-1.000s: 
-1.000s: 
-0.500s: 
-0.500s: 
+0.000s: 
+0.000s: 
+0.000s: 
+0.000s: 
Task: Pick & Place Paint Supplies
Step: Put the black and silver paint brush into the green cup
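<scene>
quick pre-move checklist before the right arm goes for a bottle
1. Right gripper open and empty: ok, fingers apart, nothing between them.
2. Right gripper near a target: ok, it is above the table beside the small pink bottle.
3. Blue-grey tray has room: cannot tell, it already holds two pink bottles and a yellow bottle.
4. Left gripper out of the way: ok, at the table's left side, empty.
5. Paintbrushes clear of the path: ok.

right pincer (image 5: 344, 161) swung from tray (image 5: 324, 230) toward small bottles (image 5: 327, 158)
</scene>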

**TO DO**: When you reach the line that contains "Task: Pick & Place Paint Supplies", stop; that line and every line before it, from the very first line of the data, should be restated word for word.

**REPLY TO THE TASK**:
-1.000s: 
-1.000s: 
-0.500s: 
-0.500s: 
+0.000s: 
+0.000s: 
+0.000s: 
+0.000s: 
Task: Pick & Place Paint Supplies

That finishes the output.